EXERCISE GOAL — Using the data beneath, show every line that includes the word "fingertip".
-------- GIVEN DATA
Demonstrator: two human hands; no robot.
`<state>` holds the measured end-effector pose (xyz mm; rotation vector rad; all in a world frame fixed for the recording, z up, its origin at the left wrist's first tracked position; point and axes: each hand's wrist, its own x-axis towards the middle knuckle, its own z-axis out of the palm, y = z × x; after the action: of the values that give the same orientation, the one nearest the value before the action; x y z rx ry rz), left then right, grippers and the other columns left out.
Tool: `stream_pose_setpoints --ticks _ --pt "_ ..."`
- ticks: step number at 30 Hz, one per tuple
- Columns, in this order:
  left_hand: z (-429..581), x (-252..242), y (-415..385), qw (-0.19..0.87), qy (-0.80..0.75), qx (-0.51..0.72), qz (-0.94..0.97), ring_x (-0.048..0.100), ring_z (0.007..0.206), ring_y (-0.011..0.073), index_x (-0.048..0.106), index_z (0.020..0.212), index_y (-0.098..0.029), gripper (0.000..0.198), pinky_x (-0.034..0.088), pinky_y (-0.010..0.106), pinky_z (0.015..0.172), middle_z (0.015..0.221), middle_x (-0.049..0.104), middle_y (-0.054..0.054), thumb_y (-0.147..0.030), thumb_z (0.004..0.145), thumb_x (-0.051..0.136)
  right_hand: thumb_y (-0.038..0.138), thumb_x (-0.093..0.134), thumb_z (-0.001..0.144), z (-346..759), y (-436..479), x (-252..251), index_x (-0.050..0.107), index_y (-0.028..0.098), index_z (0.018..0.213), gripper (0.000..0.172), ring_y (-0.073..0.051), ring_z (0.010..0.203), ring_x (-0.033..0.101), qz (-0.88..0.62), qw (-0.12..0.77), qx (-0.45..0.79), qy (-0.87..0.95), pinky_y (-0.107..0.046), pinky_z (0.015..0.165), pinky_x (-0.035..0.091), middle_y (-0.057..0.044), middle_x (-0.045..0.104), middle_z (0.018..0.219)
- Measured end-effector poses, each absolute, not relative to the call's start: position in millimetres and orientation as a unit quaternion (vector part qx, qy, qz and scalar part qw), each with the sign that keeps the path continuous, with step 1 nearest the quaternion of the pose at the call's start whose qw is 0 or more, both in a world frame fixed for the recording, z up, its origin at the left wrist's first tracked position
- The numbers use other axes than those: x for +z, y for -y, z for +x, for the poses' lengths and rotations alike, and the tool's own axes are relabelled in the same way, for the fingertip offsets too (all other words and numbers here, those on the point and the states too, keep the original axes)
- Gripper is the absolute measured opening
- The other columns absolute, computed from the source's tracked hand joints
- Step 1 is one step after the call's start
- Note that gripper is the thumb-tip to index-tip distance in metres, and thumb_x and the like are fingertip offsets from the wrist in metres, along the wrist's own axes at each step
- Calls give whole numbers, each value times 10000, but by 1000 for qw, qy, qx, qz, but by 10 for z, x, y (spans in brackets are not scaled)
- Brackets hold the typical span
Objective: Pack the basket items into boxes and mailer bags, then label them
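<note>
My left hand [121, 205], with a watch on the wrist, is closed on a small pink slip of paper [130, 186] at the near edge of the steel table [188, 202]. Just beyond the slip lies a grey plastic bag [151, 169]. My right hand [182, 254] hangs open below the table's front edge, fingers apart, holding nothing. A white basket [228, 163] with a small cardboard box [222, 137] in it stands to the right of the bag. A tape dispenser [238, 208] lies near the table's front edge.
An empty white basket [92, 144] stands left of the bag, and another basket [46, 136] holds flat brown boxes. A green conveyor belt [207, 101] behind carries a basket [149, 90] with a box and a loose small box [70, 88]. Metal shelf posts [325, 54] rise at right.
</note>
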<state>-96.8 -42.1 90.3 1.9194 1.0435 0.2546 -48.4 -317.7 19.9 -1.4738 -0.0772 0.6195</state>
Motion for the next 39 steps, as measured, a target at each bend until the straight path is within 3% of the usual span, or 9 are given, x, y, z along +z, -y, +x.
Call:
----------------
WRITTEN REPLY —
- The numbers use other axes than those: x for +z, y for -y, z for +x, for the poses' lengths and rotations alike, and the tool's own axes are relabelled in the same way, for the fingertip offsets too (all other words and numbers here, those on the point and the states too, keep the original axes)
- Note that gripper is the thumb-tip to index-tip distance in metres, and thumb_x and the like are fingertip offsets from the wrist in metres, along the wrist's own axes at each step

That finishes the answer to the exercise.